**Task brief**
Your copy of the listing should match it exactly, only without pictures.

**Supplied data**

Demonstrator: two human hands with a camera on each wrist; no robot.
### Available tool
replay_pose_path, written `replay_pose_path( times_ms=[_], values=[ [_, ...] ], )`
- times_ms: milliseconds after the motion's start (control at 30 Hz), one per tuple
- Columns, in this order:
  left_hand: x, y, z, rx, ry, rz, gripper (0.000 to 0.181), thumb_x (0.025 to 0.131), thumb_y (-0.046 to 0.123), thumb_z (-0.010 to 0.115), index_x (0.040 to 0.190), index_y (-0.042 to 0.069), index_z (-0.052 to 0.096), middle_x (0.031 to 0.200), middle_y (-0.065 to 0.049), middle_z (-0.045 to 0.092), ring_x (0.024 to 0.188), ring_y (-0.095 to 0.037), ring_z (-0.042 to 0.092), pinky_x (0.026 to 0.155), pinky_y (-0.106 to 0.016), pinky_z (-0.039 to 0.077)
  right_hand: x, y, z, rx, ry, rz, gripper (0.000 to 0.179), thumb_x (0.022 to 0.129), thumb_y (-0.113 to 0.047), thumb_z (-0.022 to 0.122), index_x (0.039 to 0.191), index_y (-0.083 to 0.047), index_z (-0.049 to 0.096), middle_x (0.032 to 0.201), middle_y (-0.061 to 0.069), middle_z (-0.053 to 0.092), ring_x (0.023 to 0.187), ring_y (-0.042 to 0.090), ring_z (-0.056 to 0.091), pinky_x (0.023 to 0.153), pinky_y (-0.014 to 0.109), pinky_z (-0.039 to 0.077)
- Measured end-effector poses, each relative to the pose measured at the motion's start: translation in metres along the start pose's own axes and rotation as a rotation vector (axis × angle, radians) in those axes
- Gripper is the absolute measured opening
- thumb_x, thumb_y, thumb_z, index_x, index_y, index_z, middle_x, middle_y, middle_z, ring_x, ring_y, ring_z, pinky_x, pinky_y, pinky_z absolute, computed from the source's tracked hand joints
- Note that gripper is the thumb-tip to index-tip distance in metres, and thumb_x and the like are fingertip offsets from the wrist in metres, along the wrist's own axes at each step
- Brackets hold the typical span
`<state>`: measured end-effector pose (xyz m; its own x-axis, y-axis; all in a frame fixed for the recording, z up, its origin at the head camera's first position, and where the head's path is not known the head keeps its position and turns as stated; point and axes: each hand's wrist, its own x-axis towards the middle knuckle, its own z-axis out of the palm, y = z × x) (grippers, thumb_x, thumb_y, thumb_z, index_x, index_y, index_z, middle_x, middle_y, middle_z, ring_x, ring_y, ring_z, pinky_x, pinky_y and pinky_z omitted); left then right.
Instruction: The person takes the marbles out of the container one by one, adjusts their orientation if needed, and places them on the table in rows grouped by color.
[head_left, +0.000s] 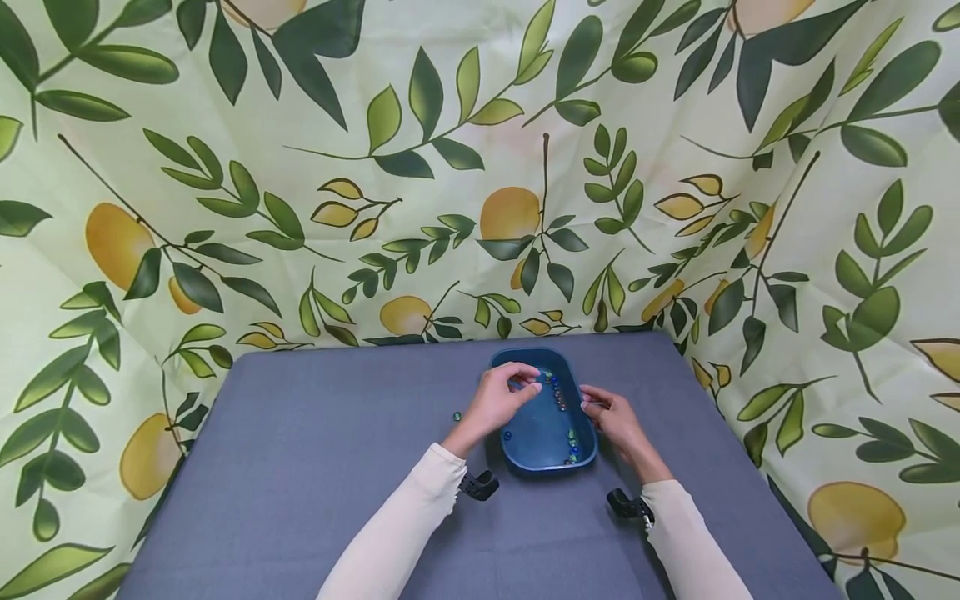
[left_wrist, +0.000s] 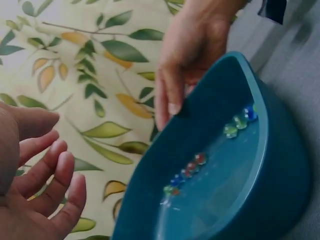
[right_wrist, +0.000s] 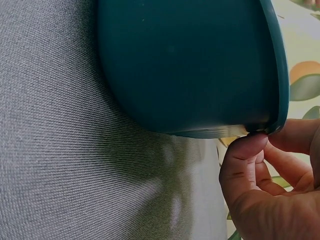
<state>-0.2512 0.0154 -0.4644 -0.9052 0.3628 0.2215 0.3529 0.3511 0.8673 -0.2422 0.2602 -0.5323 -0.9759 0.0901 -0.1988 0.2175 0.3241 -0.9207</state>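
A deep blue plastic tub (head_left: pixel 536 433) with rounded corners stands on the table. Several glass marbles (head_left: pixel 558 393) lie in it, mostly in two groups along its right side; the left wrist view shows red, blue and green ones. My left hand (head_left: pixel 498 398) hovers over the tub's left rim, its fingers loosely bent. In the left wrist view, nothing shows between those fingers (left_wrist: pixel 64 172). At the right rim, my right hand (head_left: pixel 618 423) pinches the edge between thumb and finger, as the right wrist view (right_wrist: pixel 270 185) shows close up.
One green marble (head_left: pixel 457 416) sits on the grey tablecloth (head_left: pixel 330 467), left of the tub. Behind and to both sides of the table hangs a cloth with a leaf and fruit print (head_left: pixel 450 200). A black band (head_left: pixel 480 485) is on each wrist.
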Motion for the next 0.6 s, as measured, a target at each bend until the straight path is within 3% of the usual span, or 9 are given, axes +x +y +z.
replay_pose_path(
  times_ms=[300, 433, 600],
  values=[
    [0.02, -0.004, 0.041, 0.06, -0.101, -0.068, 0.022, 0.088, 0.014, 0.072, 0.106, 0.001, 0.073, 0.087, -0.005, 0.072, 0.073, -0.006, 0.062, 0.067, -0.017, 0.049, -0.002, -0.003, 0.0, 0.01, -0.01, -0.004, 0.041, 0.101, -0.01, 0.051, 0.141, -0.003, 0.05, 0.124, 0.02, 0.055, 0.096, 0.017, 0.058, 0.074, 0.023, 0.051],
    [0.025, -0.011, 0.055, 0.118, -0.154, -0.096, 0.023, 0.087, 0.014, 0.073, 0.106, 0.002, 0.073, 0.082, -0.002, 0.07, 0.069, -0.004, 0.057, 0.064, -0.017, 0.046, -0.002, -0.004, 0.0, 0.004, -0.01, -0.016, 0.041, 0.1, -0.01, 0.052, 0.14, -0.002, 0.051, 0.123, 0.019, 0.055, 0.093, 0.014, 0.057, 0.074, 0.023, 0.05],
    [0.029, -0.02, 0.068, 0.183, -0.205, -0.181, 0.022, 0.084, 0.012, 0.076, 0.105, 0.006, 0.075, 0.081, -0.001, 0.07, 0.07, -0.008, 0.054, 0.062, -0.02, 0.043, -0.002, -0.003, 0.001, 0.012, -0.008, -0.02, 0.041, 0.1, -0.01, 0.052, 0.14, -0.001, 0.051, 0.123, 0.019, 0.055, 0.091, 0.012, 0.057, 0.073, 0.023, 0.05]
  ],
)
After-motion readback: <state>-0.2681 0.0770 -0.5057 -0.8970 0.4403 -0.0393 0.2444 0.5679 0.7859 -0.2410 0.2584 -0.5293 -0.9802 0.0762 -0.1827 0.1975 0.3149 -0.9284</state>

**Written solution**
Demonstrator: two human hands with a camera on each wrist; no robot.
### Available tool
replay_pose_path, written `replay_pose_path( times_ms=[_], values=[ [_, ...] ], )`
- times_ms: milliseconds after the motion's start (control at 30 Hz), one per tuple
- Columns, in this order:
  left_hand: x, y, z, rx, ry, rz, gripper (0.000 to 0.181), thumb_x (0.025 to 0.131), thumb_y (-0.046 to 0.123), thumb_z (-0.010 to 0.115), index_x (0.040 to 0.190), index_y (-0.042 to 0.069), index_z (-0.052 to 0.096), middle_x (0.031 to 0.200), middle_y (-0.065 to 0.049), middle_z (-0.045 to 0.092), ring_x (0.024 to 0.188), ring_y (-0.095 to 0.037), ring_z (-0.042 to 0.092), pinky_x (0.026 to 0.155), pinky_y (-0.106 to 0.016), pinky_z (-0.039 to 0.077)
  right_hand: x, y, z, rx, ry, rz, gripper (0.000 to 0.179), thumb_x (0.022 to 0.129), thumb_y (-0.113 to 0.047), thumb_z (-0.022 to 0.122), index_x (0.039 to 0.191), index_y (-0.083 to 0.047), index_z (-0.049 to 0.096), middle_x (0.032 to 0.201), middle_y (-0.061 to 0.069), middle_z (-0.053 to 0.092), ring_x (0.023 to 0.187), ring_y (-0.042 to 0.090), ring_z (-0.056 to 0.091), pinky_x (0.023 to 0.153), pinky_y (-0.014 to 0.109), pinky_z (-0.039 to 0.077)
- Measured end-effector poses, each relative to the pose measured at the motion's start: translation in metres along the start pose's own axes and rotation as a rotation vector (axis × angle, radians) in those axes
- Gripper is the absolute measured opening
- thumb_x, thumb_y, thumb_z, index_x, index_y, index_z, middle_x, middle_y, middle_z, ring_x, ring_y, ring_z, pinky_x, pinky_y, pinky_z absolute, computed from the source's tracked hand joints
- Note that gripper is the thumb-tip to index-tip distance in metres, and thumb_x and the like are fingertip offsets from the wrist in metres, along the wrist's own axes at each step
- Brackets hold the typical span
`<state>`: measured end-effector pose (xyz m; its own x-axis, y-axis; all in a frame fixed for the recording, z up, its origin at the head camera's first position, and where the head's path is not known the head keeps its position and turns as stated; point and axes: each hand's wrist, its own x-axis towards the middle knuckle, its own z-axis out of the palm, y = z × x) (grippers, thumb_x, thumb_y, thumb_z, index_x, index_y, index_z, middle_x, middle_y, middle_z, ring_x, ring_y, ring_z, pinky_x, pinky_y and pinky_z omitted); left then right.
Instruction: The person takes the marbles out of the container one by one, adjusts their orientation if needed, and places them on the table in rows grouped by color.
[head_left, +0.000s] 
[left_wrist, +0.000s] 
[right_wrist, +0.000s] 
<state>-0.2512 0.0154 -0.4644 -0.9052 0.3628 0.2215 0.3529 0.3511 0.8673 -0.2422 0.2602 -0.5323 -0.9759 0.0901 -0.1988 0.2175 0.3241 -0.9207</state>
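A deep blue plastic tub (head_left: pixel 536 433) with rounded corners stands on the table. Several glass marbles (head_left: pixel 558 393) lie in it, mostly in two groups along its right side; the left wrist view shows red, blue and green ones. My left hand (head_left: pixel 498 398) hovers over the tub's left rim, its fingers loosely bent. In the left wrist view, nothing shows between those fingers (left_wrist: pixel 64 172). At the right rim, my right hand (head_left: pixel 618 423) pinches the edge between thumb and finger, as the right wrist view (right_wrist: pixel 270 185) shows close up.
One green marble (head_left: pixel 457 416) sits on the grey tablecloth (head_left: pixel 330 467), left of the tub. Behind and to both sides of the table hangs a cloth with a leaf and fruit print (head_left: pixel 450 200). A black band (head_left: pixel 480 485) is on each wrist.
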Motion for the next 0.6 s, as measured, a target at each bend until the straight path is within 3% of the usual span, or 9 are given, axes +x +y +z.
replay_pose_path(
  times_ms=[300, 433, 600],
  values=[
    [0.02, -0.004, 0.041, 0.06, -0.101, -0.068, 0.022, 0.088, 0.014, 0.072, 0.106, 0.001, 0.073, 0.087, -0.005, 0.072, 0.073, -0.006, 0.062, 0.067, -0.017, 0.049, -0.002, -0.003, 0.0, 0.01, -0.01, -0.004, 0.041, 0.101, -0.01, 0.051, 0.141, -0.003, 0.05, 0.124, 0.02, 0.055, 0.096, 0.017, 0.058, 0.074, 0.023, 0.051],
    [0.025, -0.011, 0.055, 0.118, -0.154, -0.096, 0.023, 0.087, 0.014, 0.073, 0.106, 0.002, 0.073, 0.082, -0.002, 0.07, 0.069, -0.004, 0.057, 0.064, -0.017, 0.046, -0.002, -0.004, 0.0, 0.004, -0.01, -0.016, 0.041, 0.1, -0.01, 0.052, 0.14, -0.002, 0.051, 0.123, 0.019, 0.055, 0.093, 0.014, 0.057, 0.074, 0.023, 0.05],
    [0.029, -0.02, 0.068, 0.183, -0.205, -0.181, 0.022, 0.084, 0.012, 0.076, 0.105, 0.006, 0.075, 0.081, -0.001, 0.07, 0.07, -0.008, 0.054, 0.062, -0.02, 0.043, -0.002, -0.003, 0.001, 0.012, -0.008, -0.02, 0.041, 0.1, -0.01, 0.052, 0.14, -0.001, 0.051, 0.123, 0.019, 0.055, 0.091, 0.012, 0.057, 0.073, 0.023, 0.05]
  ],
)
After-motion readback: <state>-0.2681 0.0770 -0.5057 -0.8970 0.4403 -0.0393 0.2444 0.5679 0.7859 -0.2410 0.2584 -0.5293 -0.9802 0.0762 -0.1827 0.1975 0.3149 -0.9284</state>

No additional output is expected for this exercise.